Goby 2.0 supports a new method to estimate significance of differences in methylation data. The method requires biological replicates in the groups under comparison and adapts to distribution of the data. This approach is often much more conservative than a Fisher Exact test because it takes into account the consistency of changes within the groups and between the groups under comparison. Empirical p-values are supported in base-level and region analysis of methylation data.

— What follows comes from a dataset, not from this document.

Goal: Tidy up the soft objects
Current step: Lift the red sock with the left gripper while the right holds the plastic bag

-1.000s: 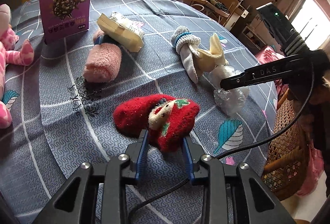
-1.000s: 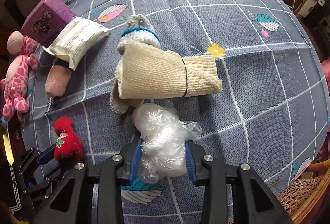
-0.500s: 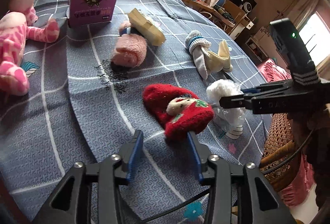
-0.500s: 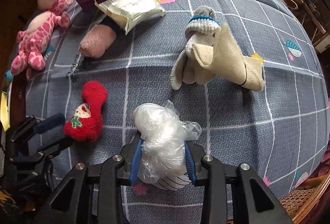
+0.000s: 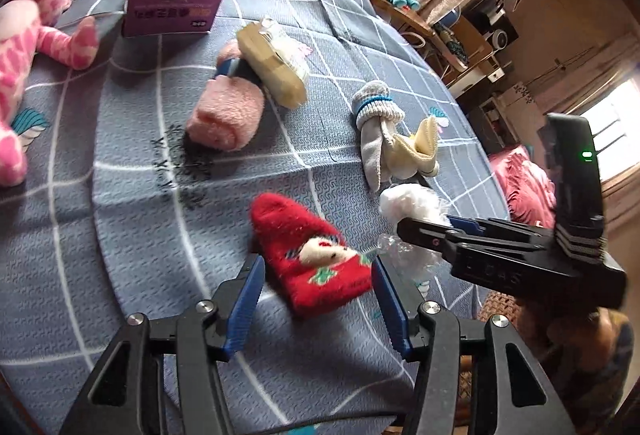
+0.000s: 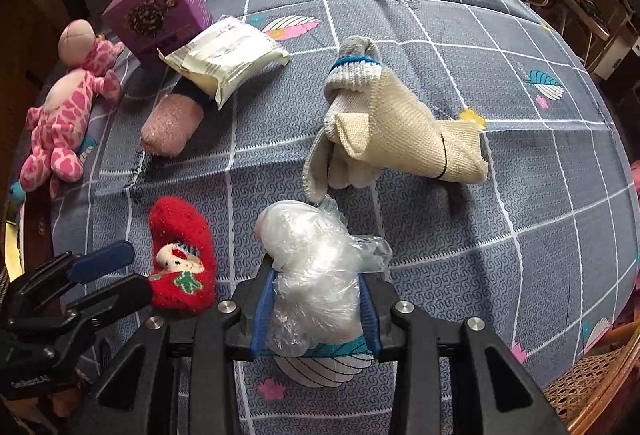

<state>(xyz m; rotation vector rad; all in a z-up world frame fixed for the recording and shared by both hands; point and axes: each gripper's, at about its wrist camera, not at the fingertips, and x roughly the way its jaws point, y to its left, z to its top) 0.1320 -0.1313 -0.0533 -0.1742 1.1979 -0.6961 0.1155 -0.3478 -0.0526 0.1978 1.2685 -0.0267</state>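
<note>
- The fuzzy red sock with a small white doll face and green trim (image 5: 316, 263) lies flat on the grey-blue checked tablecloth (image 5: 132, 235), its open cuff end between the blue pads of the left gripper (image 5: 318, 289); the jaws have just been opening and stand moderately wide, with a gap on each side of the sock, so nothing is gripped
- The right gripper (image 6: 316, 309) has its jaws drawn narrow and clamped on a crumpled clear plastic bag with white filling (image 6: 316, 267); the bag bulges out ahead of the pads, and what the white filling is cannot be told
- Seen from the right wrist, the red sock sits just to the left of the right jaws, close beside the bag
- Ahead of the right jaws lie a grey knitted sock with a blue band (image 6: 352, 75) and a cream woven cloth roll (image 6: 424, 139), touching one another
- Further ahead and to the left: a rolled pink fluffy sock (image 6: 170, 127), a cream wrapped packet (image 6: 224, 57) leaning over its far end, a purple printed carton (image 6: 160, 15), and a pink spotted plush toy (image 6: 64, 107) near the cloth's edge
</note>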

RNA-Seq designs comparing multiple groups

Goby 2.0 makes it possible to generate  tables of data comparing multiple groups of samples. In Goby 1.x, the RNA-Seq analysis was limited to a single group comparison (e.g., comparing group A versus B). The mode compact-alignment-to-annotation-counts now accepts several comparisons (e.g., A/B A/C B/D) and will write statistics (p and q-values) for each comparison.

Git repository

The source code for Goby 2.0 is now available as a repository on GitHub. We welcome feedback, comments and of course contributions to the project.